From UNCTAD, the UN Conference on Trade and Development, via email:
“Some commodity dependent developing countries are losing as much as 67% of their exports worth billions of dollars to trade misinvoicing, according to a fresh study by UNCTAD, which for the first time analyses this issue for specific commodities and countries.
Trade misinvoicing is thought to be one of the largest drivers of illicit financial flows from developing countries, so that the countries lose precious foreign exchange earnings, tax, and income that might otherwise be spent on development.”
Trade misinvoicing is a form of money laundering that involves deliberately misreporting (on an invoice) to customs the value of a commercial transaction, in order to shift money illictly across borders. So, for example, a Tanzanian exporter selling goods worth $100 might submit an invoice to the Tanzanian customs authorities saying the goods were sold for only $80. They receive $80 through normal channels, satisfying the customs authorities. But in reality, the foreign seller paid $100: the additional $20 is paid into a secret bank account somewhere. Tax havens are widely used for this practice: not just because of their secrecy, but also because their more general tendencies of turning a blind eye to this kind of fraudulent and criminal activity.
Léonce Ndikumana, lead author of the report, said that the discrepancies in the trade data, which are the basis for estimating reinvoicing, were systematic and growing over time: this is not the result of errors in recording this stuff.
“The implication is that it is the operators who are explicitly manipulating the invoices.

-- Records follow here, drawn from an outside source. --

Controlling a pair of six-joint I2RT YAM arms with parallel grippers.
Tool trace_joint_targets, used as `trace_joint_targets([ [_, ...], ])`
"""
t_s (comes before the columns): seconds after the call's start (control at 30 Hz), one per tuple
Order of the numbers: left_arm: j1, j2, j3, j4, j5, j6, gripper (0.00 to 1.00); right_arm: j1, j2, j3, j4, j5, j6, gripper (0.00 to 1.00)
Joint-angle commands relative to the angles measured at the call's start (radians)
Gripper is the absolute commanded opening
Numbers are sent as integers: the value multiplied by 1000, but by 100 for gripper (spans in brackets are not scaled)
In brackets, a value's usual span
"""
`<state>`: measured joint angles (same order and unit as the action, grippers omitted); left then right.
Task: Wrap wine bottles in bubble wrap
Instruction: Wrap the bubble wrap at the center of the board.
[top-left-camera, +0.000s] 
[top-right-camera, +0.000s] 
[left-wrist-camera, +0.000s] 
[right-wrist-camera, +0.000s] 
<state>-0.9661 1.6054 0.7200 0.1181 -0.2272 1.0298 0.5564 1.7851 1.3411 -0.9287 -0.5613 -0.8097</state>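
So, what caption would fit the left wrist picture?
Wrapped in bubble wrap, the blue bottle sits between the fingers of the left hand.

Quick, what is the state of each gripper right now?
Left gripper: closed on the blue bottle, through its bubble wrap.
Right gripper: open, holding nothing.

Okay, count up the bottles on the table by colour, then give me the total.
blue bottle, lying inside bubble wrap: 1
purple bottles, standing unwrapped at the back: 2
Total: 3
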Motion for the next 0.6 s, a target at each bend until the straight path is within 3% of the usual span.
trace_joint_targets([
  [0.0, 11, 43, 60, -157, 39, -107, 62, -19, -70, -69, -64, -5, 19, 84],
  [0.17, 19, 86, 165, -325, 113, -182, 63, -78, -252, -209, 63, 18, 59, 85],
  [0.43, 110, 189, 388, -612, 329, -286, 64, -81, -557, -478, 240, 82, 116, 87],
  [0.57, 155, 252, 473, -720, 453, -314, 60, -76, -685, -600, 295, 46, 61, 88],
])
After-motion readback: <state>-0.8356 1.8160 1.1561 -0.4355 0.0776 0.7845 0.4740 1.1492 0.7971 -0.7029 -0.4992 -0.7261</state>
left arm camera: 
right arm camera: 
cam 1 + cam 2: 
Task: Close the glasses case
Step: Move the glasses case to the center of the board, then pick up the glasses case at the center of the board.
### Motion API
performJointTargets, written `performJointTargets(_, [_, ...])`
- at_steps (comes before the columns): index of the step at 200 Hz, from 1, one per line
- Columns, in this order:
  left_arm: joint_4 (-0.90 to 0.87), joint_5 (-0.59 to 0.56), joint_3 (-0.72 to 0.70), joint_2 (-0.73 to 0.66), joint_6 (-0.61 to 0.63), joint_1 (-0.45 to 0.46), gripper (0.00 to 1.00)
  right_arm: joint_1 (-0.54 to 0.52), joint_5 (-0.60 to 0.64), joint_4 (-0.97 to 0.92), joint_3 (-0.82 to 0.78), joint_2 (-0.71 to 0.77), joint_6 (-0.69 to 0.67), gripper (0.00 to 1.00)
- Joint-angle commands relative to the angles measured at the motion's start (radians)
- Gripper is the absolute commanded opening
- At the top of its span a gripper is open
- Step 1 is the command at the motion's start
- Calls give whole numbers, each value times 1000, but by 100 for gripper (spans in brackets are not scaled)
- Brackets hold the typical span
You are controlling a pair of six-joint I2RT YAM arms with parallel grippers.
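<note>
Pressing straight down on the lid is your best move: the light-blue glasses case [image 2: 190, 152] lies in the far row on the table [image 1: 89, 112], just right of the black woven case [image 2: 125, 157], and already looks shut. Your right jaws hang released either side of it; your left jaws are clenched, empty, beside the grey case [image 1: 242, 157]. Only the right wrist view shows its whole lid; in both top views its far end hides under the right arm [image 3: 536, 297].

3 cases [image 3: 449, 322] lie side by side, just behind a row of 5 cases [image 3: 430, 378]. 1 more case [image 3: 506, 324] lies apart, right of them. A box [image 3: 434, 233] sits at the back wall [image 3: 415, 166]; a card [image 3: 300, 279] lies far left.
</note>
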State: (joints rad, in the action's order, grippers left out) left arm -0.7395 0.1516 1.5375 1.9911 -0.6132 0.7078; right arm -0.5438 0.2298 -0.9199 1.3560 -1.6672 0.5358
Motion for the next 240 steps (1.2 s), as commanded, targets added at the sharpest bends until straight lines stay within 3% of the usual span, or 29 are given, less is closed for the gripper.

There has to be complicity on both sides. There’s a serious lack of transparency on both sides.”
Switzerland, for instance, is and remains a giant turntable for this kind of thing: despite having made some (ultimately limited) concessions on secrecy to powerful countries like the United States, it remains robustly secretive towards weaker more vulnerable countries. And of course the actual physical commodity doesn’t generally run through the Swiss turntable: only the paper trail.
The Berne Declaration in Switzerland published a crucial and highly regarded document in this area entitled Commodities: Switzerland’s Most Dangerous Business. It explained:
“On the whole, the commodities business as practised in Switzerland today is dangerous for all countries in the southern hemisphere that are blessed with natural resources but at the same time suffer from weak or corrupt governments.”
Back to the UNCTAD report, which focused on five commodity-dependent countries – Chile, Côte d’Ivoire, Nigeria, South Africa and Zambia:
“In the case of Zambia, 51 per cent of its leading export commodity, copper, is exported to Switzerland.”
The study notes that, beyond Switzerland, the United Kingdom, Netherlands and Germany also play a major role in the problem:
The Financial Times covers this story, in an article entitled Misinvoicing of commodities costs billions to developing world:
“The scale of the problem exposed by the new report should prompt governments in commodity exporting nations to prioritise tackling misinvoicing over chasing new investment, donor funding or issuing debt, one senior UN official said.”
“Alex Cobham of Tax Justice Network, a UK advocacy group, called for governments to demand greater transparency, especially from trading hubs such as Switzerland, which he described as “a data black hole”.
“We can see that commodities leave developing countries, often at abnormally low prices, destined for traders there; and then the trail goes cold,” he said. “The clear risk is that the secrecy of Swiss and other trade provides the cover for even greater misinvoicing than we see in the available data.”
“It strongly supports the view that misinvoicing is a problem of first-order economic importance for developing country commodity exporters. It also shows that the risks are likely to be greatest where the partner countries are not the final destination, but trading hubs such as Switzerland and the Netherlands – especially when the physical product does not actually pass through the hubs.
Overall, the study confirms that the current level of commodity trade transparency is simply insufficient. Using 4-digit commodity data is a clear step forward from estimates based on national-level data, which cannot be relied upon; and indeed there is scope to use more detailed commodity code data to take this analysis further in future. But the remaining issue is the lack of transparency from trading hubs such as Switzerland, which become a data black hole.
There are three important steps that follow. First, Switzerland and other hubs must be prevailed upon to publish the data they collect on merchanting and transit trade, disaggregating by type and for freeports, so that there is equivalent transparency. Until they do so, partner countries may wish to consider whether Switzerland and other hubs are meeting their WTO obligations not to undermine the benefits of trade for other countries, by imposing this opacity.
Second, developing country commodity exporters may wish to step up their work at customs, and in particular to require final destinations for exports – so that a Swiss-based trader cannot be given as the recipient for copper destined for China, for example.
Third, this study underlines the value of having fully disaggregated trade data. Customs authorities should consider sharing, and publishing – or at least making available to researchers in a consistent manner – their anonymised transaction-level data. Ultimately, it is only through identifying consistent abnormal pricing by particular traders that it will be possible to curtail sharply the illicit flows that Ndikumana et al show to be rife still.
Update: there are dissenting voices out there on this analysis: we will discuss these shortly.